Here are the files: bad.zip

[k4lizen]

@gsingh93

[disconnect3d]

cc: @lebr0nli :)

[lebr0nli]

Run info func main for both. One result returned for junior_formatter, zero results returned for junior_formatter_patched. main can be found in junior_formatter_patched with readelf and pwntools (via elf.symbols['main']).

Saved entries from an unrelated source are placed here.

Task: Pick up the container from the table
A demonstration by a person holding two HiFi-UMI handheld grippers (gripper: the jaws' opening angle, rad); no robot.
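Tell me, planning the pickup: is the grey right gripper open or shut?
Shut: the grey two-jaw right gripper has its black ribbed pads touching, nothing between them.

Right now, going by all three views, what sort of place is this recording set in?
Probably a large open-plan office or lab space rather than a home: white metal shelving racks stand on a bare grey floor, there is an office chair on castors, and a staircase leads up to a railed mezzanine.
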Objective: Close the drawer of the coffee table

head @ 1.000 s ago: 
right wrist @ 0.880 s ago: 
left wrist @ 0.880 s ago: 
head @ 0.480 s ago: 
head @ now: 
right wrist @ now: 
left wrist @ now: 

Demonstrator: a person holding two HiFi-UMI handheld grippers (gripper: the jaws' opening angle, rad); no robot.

I'm not sure the reason why info func main can't find main after patchelf, but at least this is not the pwndbg's issue I guess.
This can be reproduced with:

$ gdb -q -nx ./junior_formatter_patched -ex 'starti'
...
(gdb) info func main
All functions matching regular expression "main":
(gdb) 

Regarding the original issue about our heap and bins commands, it seems to work fine with the libc and ld you provided after patchelf.
This can be verified with:

$ cat a.c
#include <stdlib.h>

int main(){
    free(malloc(0x10));
}
$ gcc a.c
$ pwninit
bin: ./a.out
libc: ./libc.so.6
ld: ./ld-linux.so

copying ./a.out to ./a.out_patched
running patchelf on ./a.out_patched
$ ldd a.out_patched
	linux-vdso.so.1 (0x00007ffe52fc7000)
	libc.so.6 => ./libc.so.6 (0x00007f8aff2eb000)
	./ld-linux.so => /lib64/ld-linux-x86-64.so.2 (0x00007f8aff51c000)
$ gdb -q a.out_patched -ex 'set debug-file-directory' -ex 'start' -ex 'next' -ex 'next' -ex 'next' -ex 'next' -ex 'heap' -ex 'bins'
...
Allocated chunk | PREV_INUSE
Addr: 0x55855568d000
Size: 0x290 (with flag bits: 0x291)

Free chunk (tcachebins) | PREV_INUSE
Addr: 0x55855568d290
Size: 0x20 (with flag bits: 0x21)
fd: 0x55855568d

Top chunk | PREV_INUSE
Addr: 0x55855568d2b0
Size: 0x20d50 (with flag bits: 0x20d51)

tcachebins
0x20 [  1]: 0x55855568d2a0 ◂— 0x0
fastbins
empty
unsortedbin
empty
smallbins
empty
largebins
empty
...

[k4lizen]

Oh I see, my bad. I will pull an issue on GDB and if it doesn't work out I will pull a feature request here for improved symbol parsing, okay?

[anthraxx]

Which version of pwninit are you using, this is supposed to be fixed in 3.1.1 with a workaround io12/pwninit@ca34d07 The real issue seems to be in patchelf where it produces a broken result if multiple options are used at the same call.

[k4lizen]

pwninit 3.3.0

[anthraxx]

Sorry I had a typo. I fixed it in 3.3.1 so please upgrade your pwninit and try again 😊

[k4lizen]

Seems to work now! Thanks.

pwndbg> info func main
All functions matching regular expression "main":

Non-debugging symbols:
0x00000000000012bb  main
pwndbg>

[disconnect3d]

Is this issue still valid or was it fixed? cc: @k4lizen @lebr0nli @D1ag0n-Young pls, re-check.

[k4lizen]

Re-checked, works. The issue wasn't with pwndbg but with patchelf anyways, so should be good to close.